Stakeholders should closely monitor the deployment of the raised funds. The company's ability to leverage this capital into meaningful growth initiatives or technological advancements in smart building solutions will be critical to its future success and stock performance. The timing and effectiveness of these strategies in a competitive market will be key factors in evaluating the long-term impact of this financial maneuver.

Applied UV operates in the smart building technology sector, a domain experiencing an uptick in demand due to increased focus on energy efficiency and intelligent infrastructure integration. The capital raised could enable Applied UV to invest in research and development, expand its product offerings, or enhance its market penetration.

It is also important to understand the investor sentiment towards such offerings. The offering's success and the subsequent performance of the stock will hinge on institutional and retail investors' perception of the company's growth trajectory and the smart building industry's potential. While the immediate effect on the stock price might be a concern due to dilution, long-term investors might view this as an opportunity if they believe in the company's value proposition and market opportunity.

Moreover, the terms of the warrants, especially the exercise price, will be closely scrutinized. If the stock fails to reach the exercise price within the stipulated period, it could reflect poorly on the company's ability to meet market expectations, potentially impacting investor confidence.

The structure of the offering, combining both registered direct offerings and private placements, is designed to comply with securities regulations while providing the company with flexibility in raising capital. The registration of the direct offering ensures transparency for investors, while the private placement of warrants allows for additional funding mechanisms without immediate dilution.

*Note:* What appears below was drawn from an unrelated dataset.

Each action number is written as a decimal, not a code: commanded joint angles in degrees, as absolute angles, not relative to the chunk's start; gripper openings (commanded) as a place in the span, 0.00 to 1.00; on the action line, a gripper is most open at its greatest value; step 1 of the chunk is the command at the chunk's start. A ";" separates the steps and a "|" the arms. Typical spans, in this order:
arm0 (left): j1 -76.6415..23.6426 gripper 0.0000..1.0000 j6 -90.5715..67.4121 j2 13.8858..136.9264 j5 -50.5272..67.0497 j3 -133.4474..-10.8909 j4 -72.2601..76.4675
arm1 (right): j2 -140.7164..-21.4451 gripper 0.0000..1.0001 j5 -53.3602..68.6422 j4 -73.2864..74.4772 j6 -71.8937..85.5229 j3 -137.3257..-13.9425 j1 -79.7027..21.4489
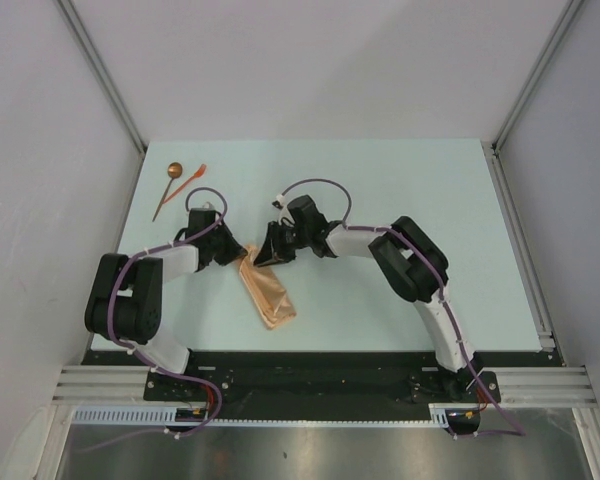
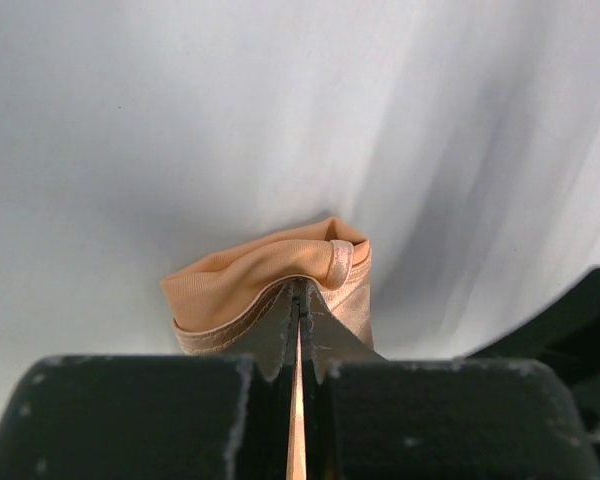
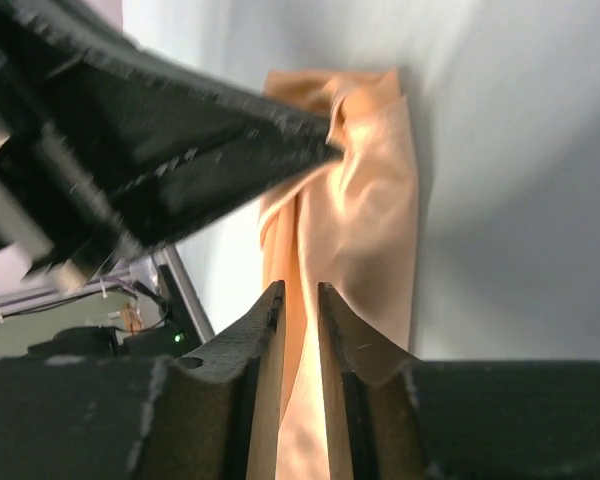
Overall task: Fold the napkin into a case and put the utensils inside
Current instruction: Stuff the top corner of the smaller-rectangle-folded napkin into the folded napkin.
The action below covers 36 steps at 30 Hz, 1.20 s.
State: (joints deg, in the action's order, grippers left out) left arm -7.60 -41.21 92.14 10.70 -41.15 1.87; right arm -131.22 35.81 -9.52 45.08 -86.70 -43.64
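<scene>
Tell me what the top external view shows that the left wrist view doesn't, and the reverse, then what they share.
Only top external: the spoon and orange-red fork at the table's far left, away from the napkin, whose full folded length shows. Only left wrist: the left gripper seen close, jaws shut on the napkin's layered edge. Both: the napkin's end held by the left gripper.

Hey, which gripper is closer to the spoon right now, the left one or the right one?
Left. The left gripper pinches the napkin's far end, nearer and to the right of the spoon. The right gripper grips that same end from farther right.
</scene>
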 commanded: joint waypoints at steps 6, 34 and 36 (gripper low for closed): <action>-7.91 0.00 -41.40 92.46 10.11 -39.55 1.23 | -123.40 0.23 38.58 -10.53 42.36 -77.70 -45.79; -4.66 0.55 -37.88 64.26 3.62 -53.70 -24.95 | -122.77 0.74 10.83 27.77 12.57 -98.33 -55.45; -4.05 0.57 -38.32 61.10 0.27 -54.49 -27.85 | -125.68 0.76 8.54 31.10 12.22 -101.59 -56.33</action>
State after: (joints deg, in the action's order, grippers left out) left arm -5.56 -39.62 67.46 6.87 -51.51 -19.00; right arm -122.08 16.53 24.21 15.70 -94.91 -54.50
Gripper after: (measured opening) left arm 0.554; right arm 0.747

Investors should be aware of the legal ramifications of the pre-funded warrants and common warrants. The terms of these instruments, including the exercise period and price, are bound by contractual obligations and securities law. It is important for investors to understand the rights, restrictions and expiration associated with these financial instruments to make informed decisions.

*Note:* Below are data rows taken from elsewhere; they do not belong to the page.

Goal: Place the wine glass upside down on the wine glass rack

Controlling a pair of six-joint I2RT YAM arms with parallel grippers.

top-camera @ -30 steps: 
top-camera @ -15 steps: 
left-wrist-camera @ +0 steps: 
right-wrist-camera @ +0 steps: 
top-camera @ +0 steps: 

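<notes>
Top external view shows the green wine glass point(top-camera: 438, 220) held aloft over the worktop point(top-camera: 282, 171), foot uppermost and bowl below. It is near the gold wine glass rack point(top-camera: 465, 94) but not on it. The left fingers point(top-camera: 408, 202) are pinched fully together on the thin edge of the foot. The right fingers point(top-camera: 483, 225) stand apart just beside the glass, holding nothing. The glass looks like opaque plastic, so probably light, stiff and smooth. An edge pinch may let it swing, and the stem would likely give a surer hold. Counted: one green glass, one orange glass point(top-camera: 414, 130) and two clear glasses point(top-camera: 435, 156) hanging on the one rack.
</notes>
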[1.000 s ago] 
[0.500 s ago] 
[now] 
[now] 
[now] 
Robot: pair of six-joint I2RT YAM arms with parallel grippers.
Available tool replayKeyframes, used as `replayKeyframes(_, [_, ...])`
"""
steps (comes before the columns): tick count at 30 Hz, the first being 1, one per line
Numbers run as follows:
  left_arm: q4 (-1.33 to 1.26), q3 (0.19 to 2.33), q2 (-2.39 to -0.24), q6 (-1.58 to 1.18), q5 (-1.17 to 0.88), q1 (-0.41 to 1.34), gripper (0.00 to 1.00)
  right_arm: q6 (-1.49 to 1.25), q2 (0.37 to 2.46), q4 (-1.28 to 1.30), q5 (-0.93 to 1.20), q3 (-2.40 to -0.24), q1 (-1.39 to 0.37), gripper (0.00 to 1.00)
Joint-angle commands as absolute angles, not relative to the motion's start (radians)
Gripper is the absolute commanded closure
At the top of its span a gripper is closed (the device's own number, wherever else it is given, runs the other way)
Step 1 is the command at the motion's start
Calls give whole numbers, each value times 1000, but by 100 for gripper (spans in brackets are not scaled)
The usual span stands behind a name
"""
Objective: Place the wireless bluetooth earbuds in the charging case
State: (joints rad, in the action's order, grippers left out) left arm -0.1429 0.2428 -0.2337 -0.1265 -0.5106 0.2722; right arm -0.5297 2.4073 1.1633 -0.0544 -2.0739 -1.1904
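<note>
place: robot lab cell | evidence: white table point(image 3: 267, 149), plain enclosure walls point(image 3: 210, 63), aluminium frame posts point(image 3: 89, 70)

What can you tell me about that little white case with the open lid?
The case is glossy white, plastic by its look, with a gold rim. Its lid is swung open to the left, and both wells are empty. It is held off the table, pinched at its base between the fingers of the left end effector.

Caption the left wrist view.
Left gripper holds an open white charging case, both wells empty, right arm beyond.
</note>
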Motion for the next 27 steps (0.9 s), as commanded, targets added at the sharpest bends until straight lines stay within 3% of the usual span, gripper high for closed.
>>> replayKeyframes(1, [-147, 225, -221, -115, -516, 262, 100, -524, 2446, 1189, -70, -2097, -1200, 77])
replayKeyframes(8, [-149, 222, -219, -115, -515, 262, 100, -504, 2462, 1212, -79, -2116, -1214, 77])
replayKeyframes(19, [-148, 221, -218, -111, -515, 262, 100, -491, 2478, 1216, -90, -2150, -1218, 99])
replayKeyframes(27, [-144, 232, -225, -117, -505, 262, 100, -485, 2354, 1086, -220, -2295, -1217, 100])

Furthermore, the closing of these transactions is likely contingent on customary closing conditions and regulatory approvals. Any delays or failure to meet these conditions could affect the company's capital raising plans and consequently, its strategic initiatives.

NEW YORK, NY, March 27, 2024 (GLOBE NEWSWIRE) -- via NewMediaWire -- Applied UV, Inc. (NASDAQ: AUVI; AUVIP) (“Applied UV” or the “Company”), a leader in smart building technology solutions, today announced that it has entered into definitive agreements with institutional investors for the purchase and sale of common stock of the Company (“Common Stock”) and pre-funded warrants (“Pre-Funded Warrants”) in a registered direct offering. In a concurrent private placement, the Company also agreed to sell to the same investors, common warrants (“Common Warrants”). Aggregate gross proceeds to the Company from both transactions are expected to be approximately $2.76 million, the maximum availability under the effective shelf registration statement.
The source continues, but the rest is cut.